Regarding Creative Writing courses, Deis said she was very pleased that it can now count for more than a mere English elective. "This allows the class to serve another purpose, which is just great." She also thought that the Rhetoric 310 course is very valuable, since students are required to deliver an oration off campus to a group.
Both Hall and Southward expect to benefit in the future from their coursework in Rhetoric. Southward, an English major, stated, "I plan on becoming a teacher and a professor after my time at H-SC is over. Rhetoric skills can only enhance my ability to communicate to my students, whether they [are] in high school or college."
Hall stated, "I initially decided to go for the Rhetoric concentration because I had plans to go to law school, and I figured that having the concentration would help me in that endeavor."
Hall responds about not receiving the recognition of an official concentration due to the time lag that the concentration experienced in being approved by the faculty. He stated, "As far as being disappointed that the concentration will not be on my transcript, I'm really not. It sounds cheesy, but I just value the skills that I have acquired in pursuing the concentration."
"It would have been nice to attain the notoriety of being the first Hampden-Sydney student to graduate with a concentration in Rhetoric, but that's just for other people's acknowledgement anyway, as far as I see it."

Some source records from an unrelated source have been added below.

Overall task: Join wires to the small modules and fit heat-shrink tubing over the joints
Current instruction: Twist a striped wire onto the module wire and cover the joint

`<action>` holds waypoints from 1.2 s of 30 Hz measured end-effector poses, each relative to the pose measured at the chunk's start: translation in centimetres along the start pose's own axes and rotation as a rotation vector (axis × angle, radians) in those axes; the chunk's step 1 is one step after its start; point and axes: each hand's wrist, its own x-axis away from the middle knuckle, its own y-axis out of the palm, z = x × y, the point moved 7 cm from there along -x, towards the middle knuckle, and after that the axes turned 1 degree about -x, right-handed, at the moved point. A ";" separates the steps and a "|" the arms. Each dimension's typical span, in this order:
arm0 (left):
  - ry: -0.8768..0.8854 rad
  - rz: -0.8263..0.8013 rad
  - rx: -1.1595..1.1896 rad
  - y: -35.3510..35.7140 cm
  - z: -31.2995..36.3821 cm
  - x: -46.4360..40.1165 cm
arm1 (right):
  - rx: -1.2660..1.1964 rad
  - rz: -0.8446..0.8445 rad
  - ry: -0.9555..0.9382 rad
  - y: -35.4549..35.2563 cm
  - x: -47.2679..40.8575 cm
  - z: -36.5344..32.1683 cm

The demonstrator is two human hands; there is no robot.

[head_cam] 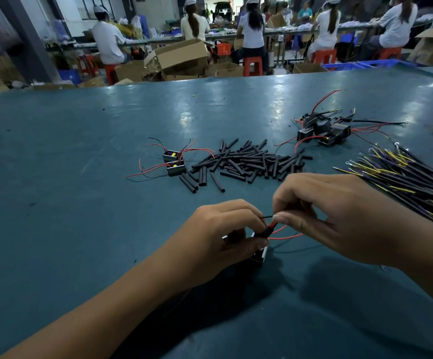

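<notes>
Left hand [225,229] grips the module [259,255] near the table's [80,203] front edge; right hand [321,216] pinches a black wire [267,216] lying crosswise, tip pointing left toward the red lead [285,237].

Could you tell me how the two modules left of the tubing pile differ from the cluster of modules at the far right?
The two modules lie side by side with short red and black leads only. The cluster of modules is heaped and carries longer wires. Both groups are small dark boxes, untouched by the hands.
</notes>
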 end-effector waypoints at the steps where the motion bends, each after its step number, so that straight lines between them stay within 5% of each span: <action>1: 0.003 0.002 0.005 0.0 0.0 0.0 | -0.001 0.004 -0.003 0.1 0.0 0.0; 14: -0.106 -0.037 0.226 0.3 -0.5 0.3 | -0.081 0.076 -0.030 -0.1 -0.1 -0.5; 17: -0.137 -0.024 0.266 0.4 -0.7 0.4 | -0.298 0.223 0.170 -1.4 0.2 3.4; 20: -0.174 -0.009 0.300 0.5 -1.0 0.5 | -0.024 0.307 0.431 -1.3 1.6 9.1; 24: -0.216 -0.018 0.330 0.7 -1.1 0.5 | 0.223 0.090 0.647 1.2 3.4 14.3; 36: -0.227 -0.052 0.330 0.8 -0.7 0.5 | 0.323 -0.305 0.575 5.8 3.0 14.7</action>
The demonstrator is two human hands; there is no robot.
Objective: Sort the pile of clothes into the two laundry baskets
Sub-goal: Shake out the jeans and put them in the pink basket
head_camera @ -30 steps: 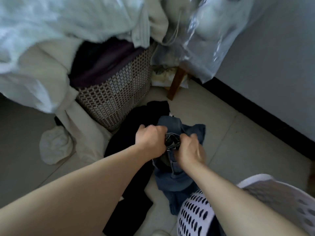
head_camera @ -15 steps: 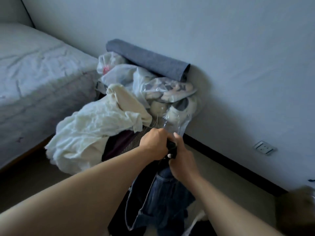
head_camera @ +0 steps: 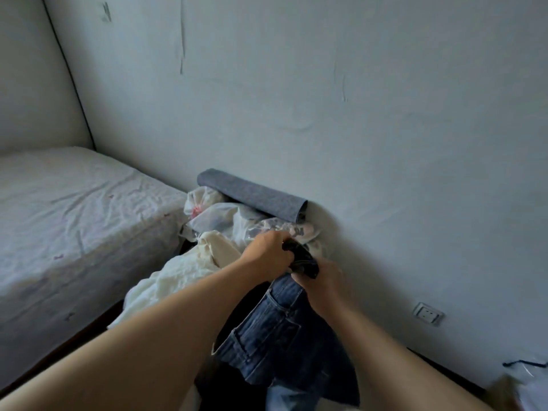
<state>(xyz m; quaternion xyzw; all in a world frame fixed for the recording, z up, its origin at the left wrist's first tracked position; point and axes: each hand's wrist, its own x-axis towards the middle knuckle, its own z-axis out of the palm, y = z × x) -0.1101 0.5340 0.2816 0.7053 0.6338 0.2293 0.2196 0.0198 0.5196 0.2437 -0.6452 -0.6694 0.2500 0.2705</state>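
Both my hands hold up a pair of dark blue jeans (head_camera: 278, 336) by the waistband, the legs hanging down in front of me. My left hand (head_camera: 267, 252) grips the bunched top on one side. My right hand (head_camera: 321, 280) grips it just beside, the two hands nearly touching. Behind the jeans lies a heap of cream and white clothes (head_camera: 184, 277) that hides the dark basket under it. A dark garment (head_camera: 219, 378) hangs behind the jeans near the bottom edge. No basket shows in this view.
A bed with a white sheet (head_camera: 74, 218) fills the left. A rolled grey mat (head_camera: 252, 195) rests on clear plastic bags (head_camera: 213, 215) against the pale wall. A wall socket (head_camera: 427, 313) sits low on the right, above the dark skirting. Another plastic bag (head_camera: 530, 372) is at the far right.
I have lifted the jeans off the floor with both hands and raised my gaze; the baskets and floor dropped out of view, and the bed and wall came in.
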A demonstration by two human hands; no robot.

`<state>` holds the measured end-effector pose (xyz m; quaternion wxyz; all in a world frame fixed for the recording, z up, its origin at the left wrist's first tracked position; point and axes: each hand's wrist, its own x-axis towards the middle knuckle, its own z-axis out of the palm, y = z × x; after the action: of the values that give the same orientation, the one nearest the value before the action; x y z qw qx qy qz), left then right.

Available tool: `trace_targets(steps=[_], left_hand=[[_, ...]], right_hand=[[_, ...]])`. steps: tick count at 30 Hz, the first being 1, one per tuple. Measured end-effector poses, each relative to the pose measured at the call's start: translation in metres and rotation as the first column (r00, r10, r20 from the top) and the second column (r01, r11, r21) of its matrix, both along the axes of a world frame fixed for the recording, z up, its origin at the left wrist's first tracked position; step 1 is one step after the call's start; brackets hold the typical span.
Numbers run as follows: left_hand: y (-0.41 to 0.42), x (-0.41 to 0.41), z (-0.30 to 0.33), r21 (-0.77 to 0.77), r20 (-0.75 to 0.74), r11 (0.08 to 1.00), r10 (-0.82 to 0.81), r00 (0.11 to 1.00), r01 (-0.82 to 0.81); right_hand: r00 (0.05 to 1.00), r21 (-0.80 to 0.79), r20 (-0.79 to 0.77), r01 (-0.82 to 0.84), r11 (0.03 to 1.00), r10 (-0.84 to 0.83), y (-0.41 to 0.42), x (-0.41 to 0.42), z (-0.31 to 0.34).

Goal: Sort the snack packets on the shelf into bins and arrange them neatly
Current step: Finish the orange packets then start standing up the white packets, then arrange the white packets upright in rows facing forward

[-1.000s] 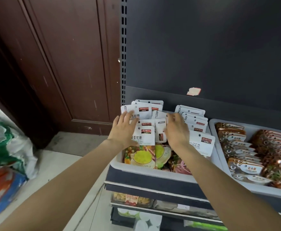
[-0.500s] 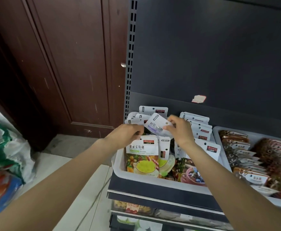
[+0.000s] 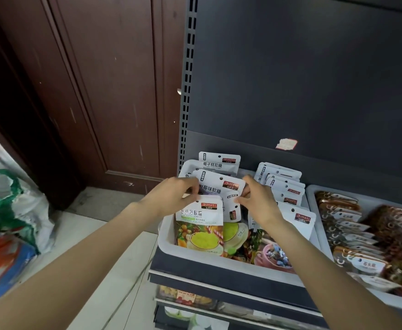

Hall summed up the real value of a rhetoric concentration, aside from the obvious benefit of enhancing one's transcript so as to become more attractive to employers: "Honestly, developing the skills of learning how to articulate and express my thoughts convincingly is all the merit I need, and these are the treasures that will do more for me than just having it in writing on my diploma."
*The Rhetoric Concentration became the Rhetoric Minor in the 2006-07 academic year.